E esta pergunta trouxe-lhe a consideração de que, se ele a amasse muito, podia padecer igualmente muito, com a simples e formal recusa da carta. Que tinha que a lesse? Era até conveniente fazê-lo, para saber na realidade o que é que ele sentia, e que resposta daria ela à amiga. Foi dali ao toucador, onde estava a boceta, abriu-a, tirou a carta e leu-a.
Leu-a é pouco; Maria Luísa releu a carta, não uma, senão três vezes. Era a primeira carta de amor que recebia, circunstância sem valor, ou de valor escasso, se fosse uma simples folha de papel escrita, sem nenhuma correspondência no coração dela. Mas como explicar que alguns minutos depois de reler a carta, Maria Luísa se deixou cair na cama, com a cabeça no travesseiro, a chorar silenciosamente? Era claro que entre o coração dela e a carta existia algum vínculo misterioso.
No dia seguinte, Maria Luísa levantou-se cedo, com os olhos murchos e tristes; disse ao pai e à tia que não pudera dormir uma parte da noite, por causa dos mosquitos. Era uma explicação; o pai e a tia aceitaram-na. Mas o pai cuidou de dar-lhe um cordial, segredando ao ouvido da filha uma palavra — esta palavra:
— Creio que é hoje.
— Hoje? repetiu ela.
— O pedido.
— Ah!
Toledo franziu a testa, ao ver que a filha empalidecera, e ficou triste. Maria Luísa compreendeu, sorriu e lançou-lhe os braços ao pescoço.
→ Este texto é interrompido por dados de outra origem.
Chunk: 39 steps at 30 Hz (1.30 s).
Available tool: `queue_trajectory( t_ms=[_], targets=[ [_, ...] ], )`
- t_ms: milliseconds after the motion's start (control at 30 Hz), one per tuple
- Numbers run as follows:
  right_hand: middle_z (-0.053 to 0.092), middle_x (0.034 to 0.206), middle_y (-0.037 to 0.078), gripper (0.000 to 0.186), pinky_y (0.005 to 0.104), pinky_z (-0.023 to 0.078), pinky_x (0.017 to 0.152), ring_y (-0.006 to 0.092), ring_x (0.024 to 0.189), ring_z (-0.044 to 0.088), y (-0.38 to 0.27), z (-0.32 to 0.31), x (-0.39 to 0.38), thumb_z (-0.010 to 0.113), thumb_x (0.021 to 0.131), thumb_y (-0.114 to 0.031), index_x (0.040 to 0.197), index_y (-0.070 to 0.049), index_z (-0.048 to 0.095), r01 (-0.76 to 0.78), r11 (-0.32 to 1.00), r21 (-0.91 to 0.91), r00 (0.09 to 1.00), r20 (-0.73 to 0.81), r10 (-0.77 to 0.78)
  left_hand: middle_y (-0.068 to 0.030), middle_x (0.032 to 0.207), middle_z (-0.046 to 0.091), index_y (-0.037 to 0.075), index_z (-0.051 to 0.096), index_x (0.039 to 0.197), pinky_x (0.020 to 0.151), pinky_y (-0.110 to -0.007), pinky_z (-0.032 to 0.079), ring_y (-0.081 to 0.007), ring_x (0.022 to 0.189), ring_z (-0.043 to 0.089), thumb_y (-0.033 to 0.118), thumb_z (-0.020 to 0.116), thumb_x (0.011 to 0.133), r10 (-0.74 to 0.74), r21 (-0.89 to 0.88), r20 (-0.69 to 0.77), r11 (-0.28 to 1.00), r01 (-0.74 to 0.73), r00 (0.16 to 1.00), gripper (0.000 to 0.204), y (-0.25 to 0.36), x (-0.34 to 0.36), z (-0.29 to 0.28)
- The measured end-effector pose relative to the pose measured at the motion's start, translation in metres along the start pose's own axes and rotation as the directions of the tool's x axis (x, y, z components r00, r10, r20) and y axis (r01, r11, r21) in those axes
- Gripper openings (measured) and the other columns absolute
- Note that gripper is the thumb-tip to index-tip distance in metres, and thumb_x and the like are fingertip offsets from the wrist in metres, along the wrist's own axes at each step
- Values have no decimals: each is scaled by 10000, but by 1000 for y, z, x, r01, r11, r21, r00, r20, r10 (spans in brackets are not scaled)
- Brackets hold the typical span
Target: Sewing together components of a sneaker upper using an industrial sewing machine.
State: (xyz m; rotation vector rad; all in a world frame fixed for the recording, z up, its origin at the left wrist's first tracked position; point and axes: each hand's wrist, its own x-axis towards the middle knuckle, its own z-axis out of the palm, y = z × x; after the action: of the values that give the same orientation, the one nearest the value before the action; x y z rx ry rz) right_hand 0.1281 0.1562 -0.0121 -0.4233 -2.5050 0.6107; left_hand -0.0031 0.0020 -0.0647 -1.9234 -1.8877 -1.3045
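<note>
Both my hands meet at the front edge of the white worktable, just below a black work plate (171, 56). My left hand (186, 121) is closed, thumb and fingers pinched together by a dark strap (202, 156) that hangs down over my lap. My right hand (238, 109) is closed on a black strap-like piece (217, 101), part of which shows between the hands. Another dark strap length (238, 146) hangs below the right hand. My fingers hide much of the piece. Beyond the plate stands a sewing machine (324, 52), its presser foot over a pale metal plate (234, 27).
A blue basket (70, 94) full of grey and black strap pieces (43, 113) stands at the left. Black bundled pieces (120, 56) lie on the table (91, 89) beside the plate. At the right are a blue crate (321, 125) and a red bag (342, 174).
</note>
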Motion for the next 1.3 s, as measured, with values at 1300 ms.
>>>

— Acho que ele escolheu mau dia, disse ela; a insônia pôs-me doente... Que é isso? que cara é essa?
— Tu estás mentindo, minha filha... Se não é de teu gosto, fala; estamos em tempo.
— Já lhe disse que é muito e muito do meu gosto.
— Juras?
— Que idéia! Juro.
Riu-se ainda uma vez abanando a cabeça, com um ar de repreensão, mas parece que fazia violência a si mesma, porque desde logo deixou o pai. Se a leitora imagina que Maria Luísa foi outra vez chorar, mostra que ainda a não conhece; Maria Luísa foi descansar o espírito, longe de um objeto que a mortificava; ao mesmo tempo foi cogitar na resposta que daria ao Rochinha, cuja carta não leu mais em todo aquele dia — não se sabe se para não aumentar a aflição, unicamente para não a decorar de todo. Uma e outra coisa eram possíveis.